Directions
The listing that follows should be copied in full and exactly, with no pictures.

┌─ Provided material

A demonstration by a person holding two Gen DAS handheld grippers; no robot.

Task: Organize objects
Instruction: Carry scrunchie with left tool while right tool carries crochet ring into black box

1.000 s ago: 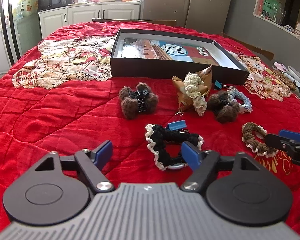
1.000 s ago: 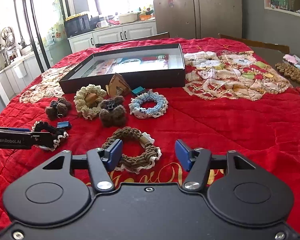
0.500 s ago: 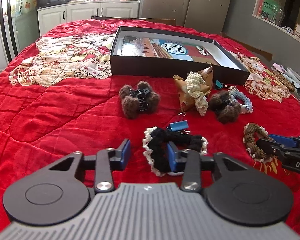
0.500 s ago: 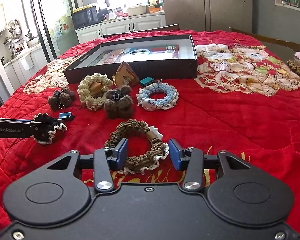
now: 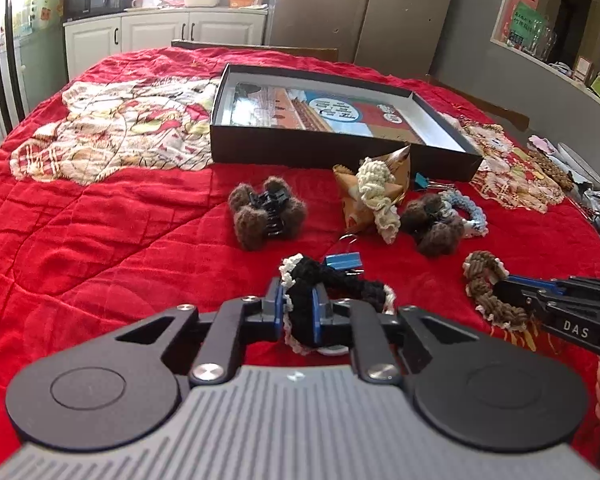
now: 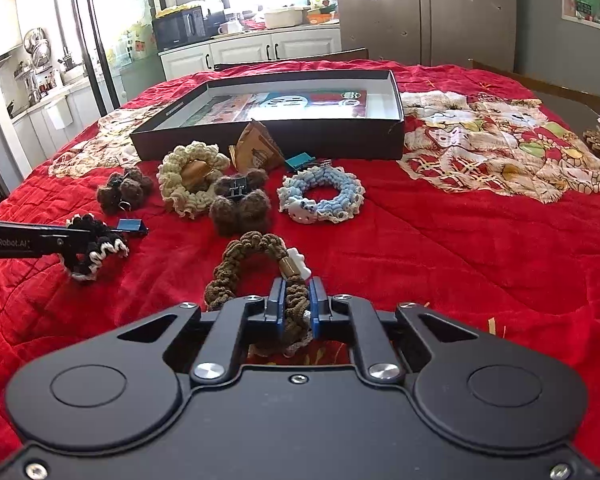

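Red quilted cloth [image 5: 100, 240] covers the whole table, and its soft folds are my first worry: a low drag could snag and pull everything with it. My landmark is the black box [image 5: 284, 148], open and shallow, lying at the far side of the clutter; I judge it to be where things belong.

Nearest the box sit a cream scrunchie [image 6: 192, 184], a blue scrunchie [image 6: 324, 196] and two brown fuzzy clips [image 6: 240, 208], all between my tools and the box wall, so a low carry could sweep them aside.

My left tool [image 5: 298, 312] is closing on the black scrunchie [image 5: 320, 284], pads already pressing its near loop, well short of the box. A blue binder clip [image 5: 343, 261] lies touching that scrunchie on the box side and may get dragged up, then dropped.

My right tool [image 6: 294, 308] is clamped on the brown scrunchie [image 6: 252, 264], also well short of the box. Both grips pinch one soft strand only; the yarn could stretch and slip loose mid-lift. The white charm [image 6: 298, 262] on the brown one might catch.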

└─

Your solution
A demonstration by a person holding two Gen DAS handheld grippers; no robot.

Task: Organize objects
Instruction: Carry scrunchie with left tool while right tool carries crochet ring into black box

1.000 s ago: 
1.000 s ago: 
0.500 s ago: 
0.500 s ago: 
now: 
now: 

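Red quilted cloth [image 5: 100, 240] covers the whole table, and its soft folds are my first worry: a low drag could snag and pull everything with it. My landmark is the black box [image 5: 284, 148], open and shallow, lying at the far side of the clutter; I judge it to be where things belong.

Nearest the box sit a cream scrunchie [image 6: 192, 184], a blue scrunchie [image 6: 324, 196] and two brown fuzzy clips [image 6: 240, 208], all between my tools and the box wall, so a low carry could sweep them aside.

My left tool [image 5: 298, 312] is closing on the black scrunchie [image 5: 320, 284], pads already pressing its near loop, well short of the box. A blue binder clip [image 5: 343, 261] lies touching that scrunchie on the box side and may get dragged up, then dropped.

My right tool [image 6: 294, 308] is clamped on the brown scrunchie [image 6: 252, 264], also well short of the box. Both grips pinch one soft strand only; the yarn could stretch and slip loose mid-lift. The white charm [image 6: 298, 262] on the brown one might catch.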

There is no more to this output.